__Information__:

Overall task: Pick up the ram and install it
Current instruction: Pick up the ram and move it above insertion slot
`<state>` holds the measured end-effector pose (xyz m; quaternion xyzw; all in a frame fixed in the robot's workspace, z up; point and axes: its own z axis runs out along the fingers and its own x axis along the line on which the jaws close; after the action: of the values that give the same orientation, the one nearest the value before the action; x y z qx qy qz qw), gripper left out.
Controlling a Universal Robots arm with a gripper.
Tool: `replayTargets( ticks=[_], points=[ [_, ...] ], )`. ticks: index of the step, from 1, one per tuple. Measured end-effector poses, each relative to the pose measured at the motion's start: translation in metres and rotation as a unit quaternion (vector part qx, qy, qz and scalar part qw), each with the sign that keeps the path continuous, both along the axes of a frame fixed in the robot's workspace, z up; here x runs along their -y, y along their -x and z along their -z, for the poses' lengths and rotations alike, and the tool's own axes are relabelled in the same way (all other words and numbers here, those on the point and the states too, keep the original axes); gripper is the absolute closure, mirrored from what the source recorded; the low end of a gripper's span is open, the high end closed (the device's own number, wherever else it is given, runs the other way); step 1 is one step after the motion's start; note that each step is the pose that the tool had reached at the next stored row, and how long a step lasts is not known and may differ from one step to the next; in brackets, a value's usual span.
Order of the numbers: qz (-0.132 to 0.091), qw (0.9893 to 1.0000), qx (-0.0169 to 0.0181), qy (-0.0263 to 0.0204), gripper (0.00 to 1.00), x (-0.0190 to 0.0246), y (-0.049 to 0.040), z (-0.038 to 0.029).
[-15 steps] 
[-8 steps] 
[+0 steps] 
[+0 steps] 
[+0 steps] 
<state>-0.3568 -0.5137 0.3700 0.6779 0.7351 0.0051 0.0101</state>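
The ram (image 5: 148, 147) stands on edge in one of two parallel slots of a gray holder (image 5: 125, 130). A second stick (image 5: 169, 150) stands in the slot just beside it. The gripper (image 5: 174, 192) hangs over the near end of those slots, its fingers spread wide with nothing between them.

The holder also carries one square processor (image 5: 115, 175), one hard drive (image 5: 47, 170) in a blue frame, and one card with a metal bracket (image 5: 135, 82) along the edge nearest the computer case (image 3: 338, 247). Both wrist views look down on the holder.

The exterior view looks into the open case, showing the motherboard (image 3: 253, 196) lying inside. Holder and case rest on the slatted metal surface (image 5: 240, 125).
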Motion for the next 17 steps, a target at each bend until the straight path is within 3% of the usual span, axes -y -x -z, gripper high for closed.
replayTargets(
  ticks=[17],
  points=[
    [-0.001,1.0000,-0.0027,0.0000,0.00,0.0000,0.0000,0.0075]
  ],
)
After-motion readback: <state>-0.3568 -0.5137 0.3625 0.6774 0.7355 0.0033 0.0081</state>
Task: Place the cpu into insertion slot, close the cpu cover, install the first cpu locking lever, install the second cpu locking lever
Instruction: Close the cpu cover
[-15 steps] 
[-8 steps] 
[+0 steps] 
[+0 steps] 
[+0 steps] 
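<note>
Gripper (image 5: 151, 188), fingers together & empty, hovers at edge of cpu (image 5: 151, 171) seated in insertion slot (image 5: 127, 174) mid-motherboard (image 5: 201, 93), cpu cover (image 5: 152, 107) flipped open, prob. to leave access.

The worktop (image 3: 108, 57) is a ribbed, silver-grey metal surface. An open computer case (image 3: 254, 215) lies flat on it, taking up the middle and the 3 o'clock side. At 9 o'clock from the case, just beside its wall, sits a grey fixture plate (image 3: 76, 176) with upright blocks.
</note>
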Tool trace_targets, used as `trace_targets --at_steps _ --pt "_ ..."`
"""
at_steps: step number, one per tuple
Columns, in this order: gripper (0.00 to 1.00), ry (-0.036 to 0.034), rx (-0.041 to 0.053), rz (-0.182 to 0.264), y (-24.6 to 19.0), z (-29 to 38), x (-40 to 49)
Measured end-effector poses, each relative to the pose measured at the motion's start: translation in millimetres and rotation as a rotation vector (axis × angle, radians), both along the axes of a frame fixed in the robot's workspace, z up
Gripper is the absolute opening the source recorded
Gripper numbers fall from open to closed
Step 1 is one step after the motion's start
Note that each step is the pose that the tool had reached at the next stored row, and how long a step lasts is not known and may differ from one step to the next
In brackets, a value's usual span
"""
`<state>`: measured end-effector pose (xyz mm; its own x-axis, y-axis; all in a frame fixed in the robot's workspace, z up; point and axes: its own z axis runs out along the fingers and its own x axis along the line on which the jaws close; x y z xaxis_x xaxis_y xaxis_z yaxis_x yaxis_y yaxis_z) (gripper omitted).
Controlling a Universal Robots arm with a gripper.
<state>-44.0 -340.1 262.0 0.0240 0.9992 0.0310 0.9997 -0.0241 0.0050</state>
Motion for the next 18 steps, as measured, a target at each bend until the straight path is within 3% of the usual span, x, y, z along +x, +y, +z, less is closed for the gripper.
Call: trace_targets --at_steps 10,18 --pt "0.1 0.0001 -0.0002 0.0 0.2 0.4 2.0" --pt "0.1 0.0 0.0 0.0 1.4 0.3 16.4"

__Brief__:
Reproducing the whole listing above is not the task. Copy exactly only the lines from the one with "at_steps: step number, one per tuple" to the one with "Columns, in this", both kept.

__Answer to this problem__:
at_steps: step number, one per tuple
Columns, in this order: gripper (0.00 to 1.00), ry (-0.036 to 0.034), rx (-0.041 to 0.053), rz (-0.182 to 0.264), y (-24.6 to 19.0), z (-29 to 38), x (-40 to 49)

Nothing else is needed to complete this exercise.